### The records

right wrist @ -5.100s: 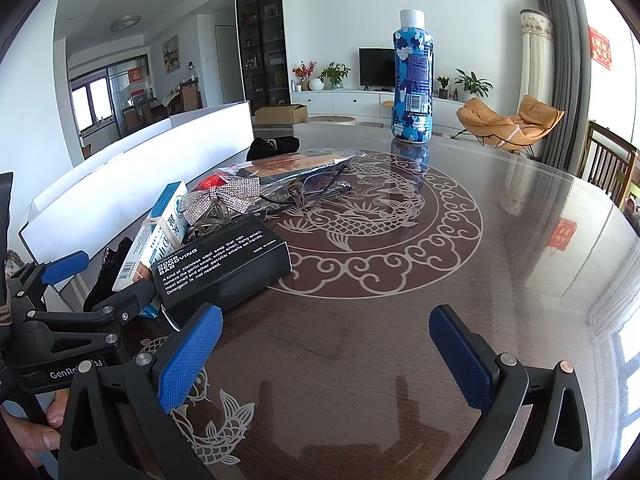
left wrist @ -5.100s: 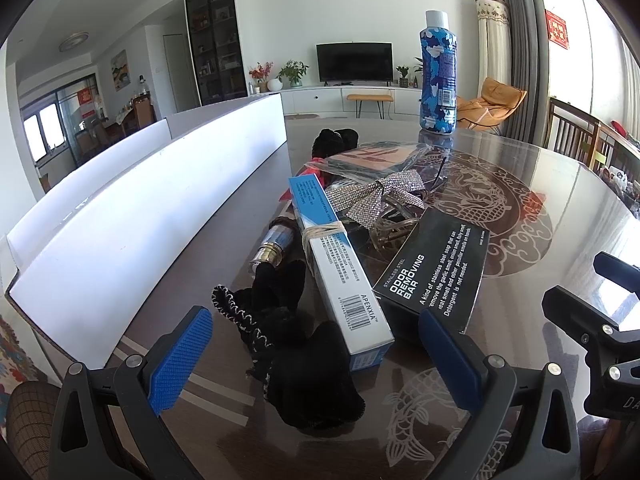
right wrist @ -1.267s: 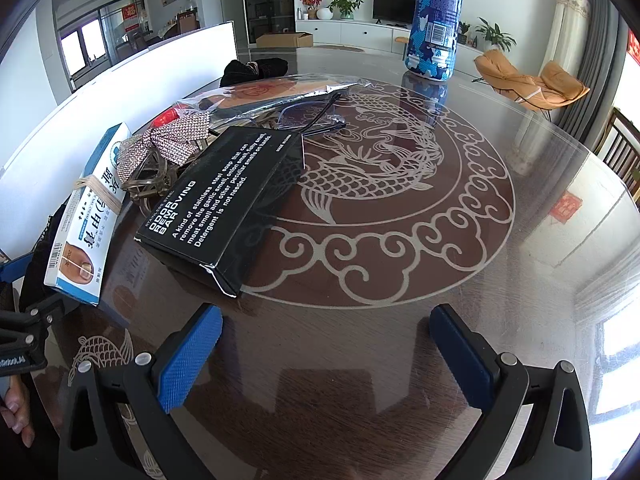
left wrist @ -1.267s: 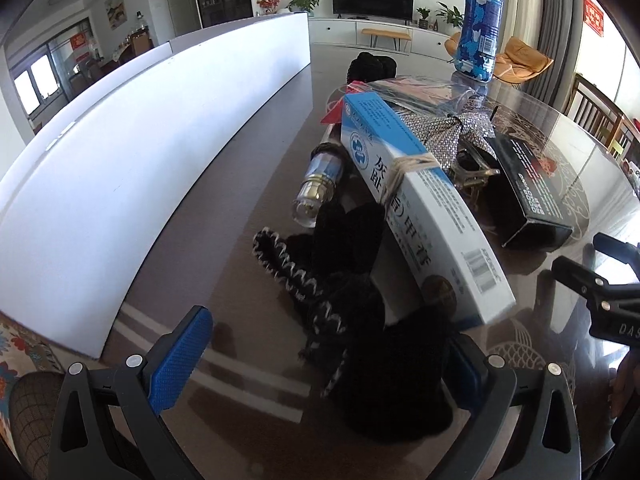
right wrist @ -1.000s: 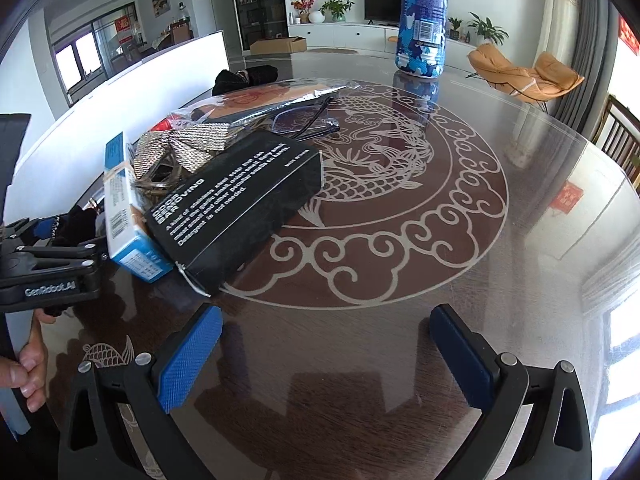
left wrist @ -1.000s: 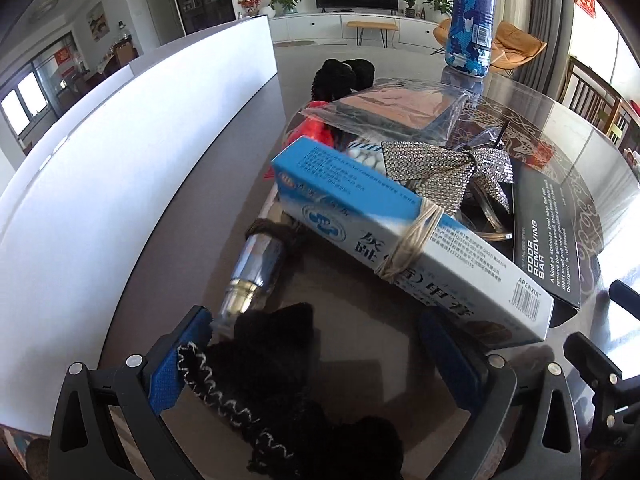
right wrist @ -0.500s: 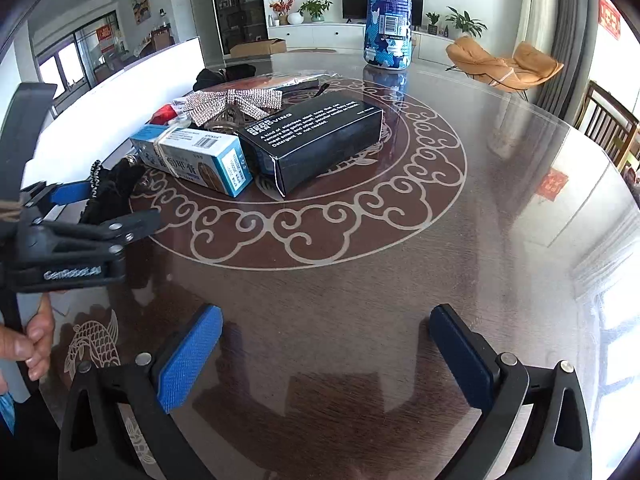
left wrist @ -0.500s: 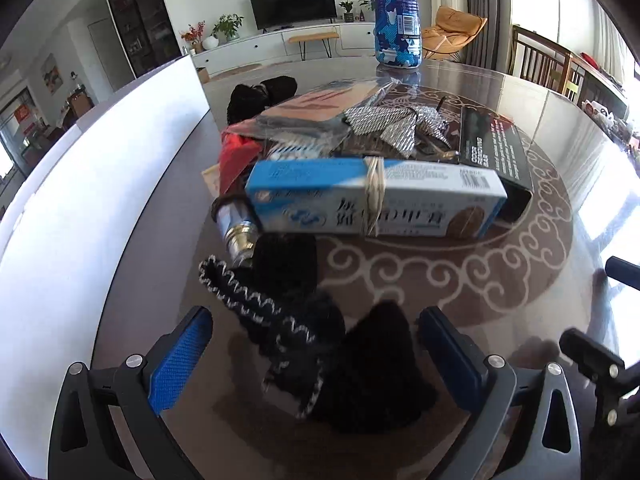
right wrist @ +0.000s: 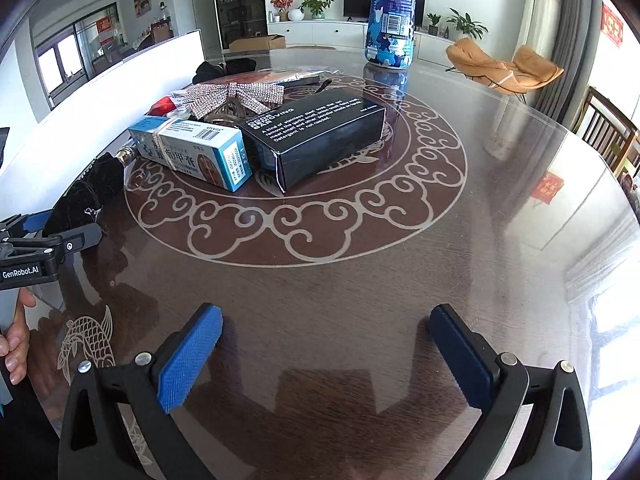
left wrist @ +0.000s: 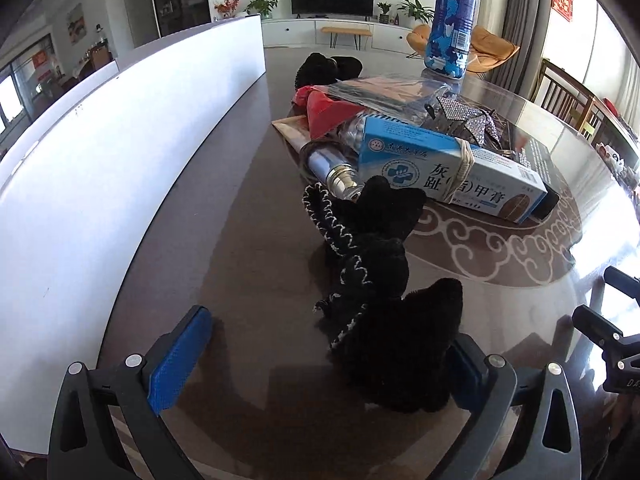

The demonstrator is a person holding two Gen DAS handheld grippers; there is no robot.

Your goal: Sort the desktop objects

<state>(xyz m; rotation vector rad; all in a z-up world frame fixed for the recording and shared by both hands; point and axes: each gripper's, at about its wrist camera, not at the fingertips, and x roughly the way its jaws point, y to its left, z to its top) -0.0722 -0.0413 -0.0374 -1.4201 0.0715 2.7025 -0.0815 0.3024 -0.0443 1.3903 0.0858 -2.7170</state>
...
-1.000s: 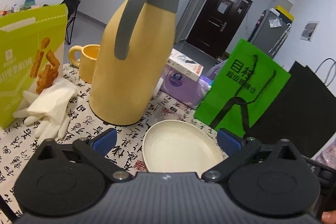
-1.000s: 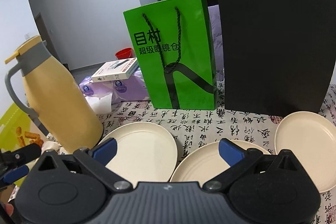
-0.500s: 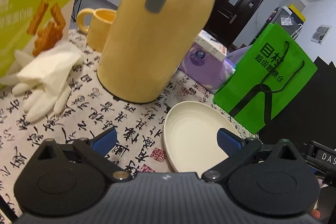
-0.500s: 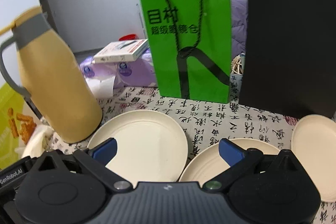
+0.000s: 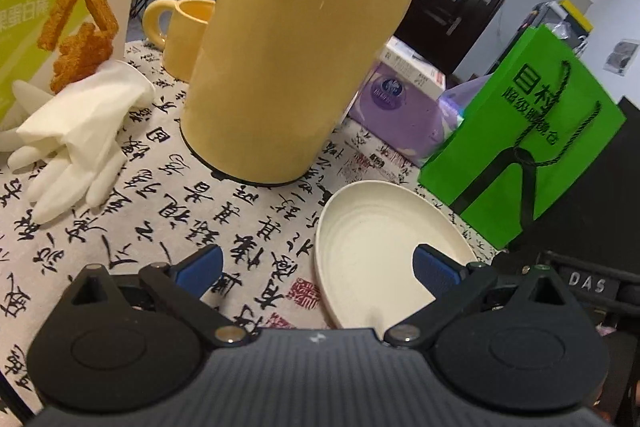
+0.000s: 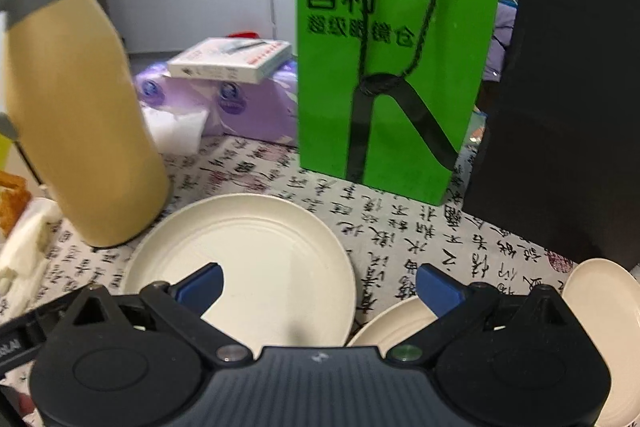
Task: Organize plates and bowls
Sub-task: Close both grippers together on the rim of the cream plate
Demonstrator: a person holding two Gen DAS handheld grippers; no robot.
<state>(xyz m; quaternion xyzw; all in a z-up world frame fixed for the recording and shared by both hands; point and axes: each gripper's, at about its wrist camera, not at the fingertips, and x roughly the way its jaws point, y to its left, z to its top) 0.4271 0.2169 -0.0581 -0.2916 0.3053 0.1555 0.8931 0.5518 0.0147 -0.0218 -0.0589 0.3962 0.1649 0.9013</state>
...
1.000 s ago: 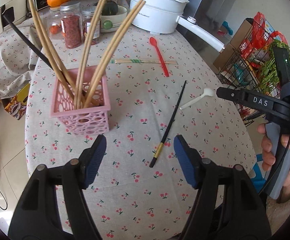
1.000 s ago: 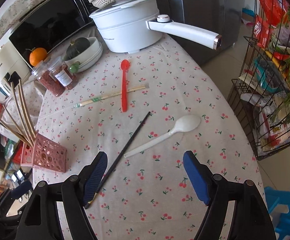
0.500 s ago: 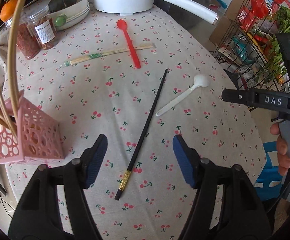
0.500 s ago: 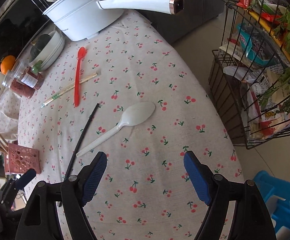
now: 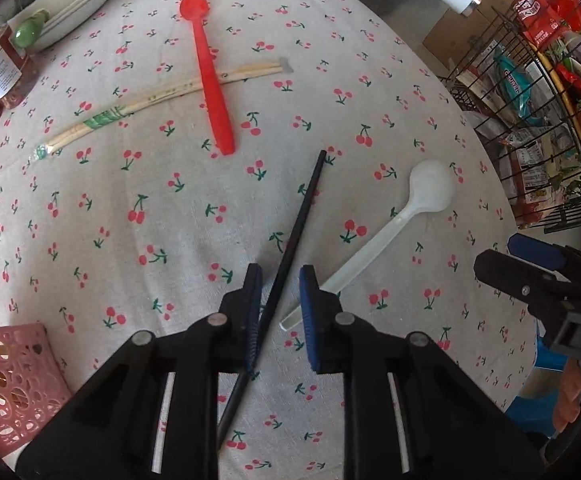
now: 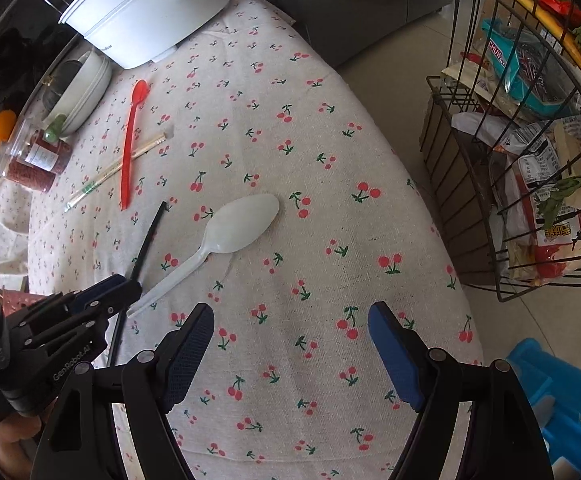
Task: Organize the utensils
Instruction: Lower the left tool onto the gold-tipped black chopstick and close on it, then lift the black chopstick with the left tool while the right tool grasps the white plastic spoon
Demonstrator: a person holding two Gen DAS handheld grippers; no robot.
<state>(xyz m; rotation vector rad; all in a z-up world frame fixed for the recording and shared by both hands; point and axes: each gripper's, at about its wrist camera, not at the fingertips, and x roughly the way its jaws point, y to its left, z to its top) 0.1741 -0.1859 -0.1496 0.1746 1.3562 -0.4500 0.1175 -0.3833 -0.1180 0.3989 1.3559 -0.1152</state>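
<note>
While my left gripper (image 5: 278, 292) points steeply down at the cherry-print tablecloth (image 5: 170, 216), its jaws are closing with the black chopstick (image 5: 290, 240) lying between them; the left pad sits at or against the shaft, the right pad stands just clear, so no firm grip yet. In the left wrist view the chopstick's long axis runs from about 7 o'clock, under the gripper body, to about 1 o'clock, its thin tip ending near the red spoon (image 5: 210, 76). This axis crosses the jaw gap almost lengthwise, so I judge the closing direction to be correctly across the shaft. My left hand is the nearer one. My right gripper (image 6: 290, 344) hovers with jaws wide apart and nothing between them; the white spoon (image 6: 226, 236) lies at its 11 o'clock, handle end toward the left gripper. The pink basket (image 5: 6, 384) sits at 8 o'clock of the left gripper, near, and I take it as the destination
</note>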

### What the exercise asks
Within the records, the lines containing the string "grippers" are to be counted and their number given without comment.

### The answer
4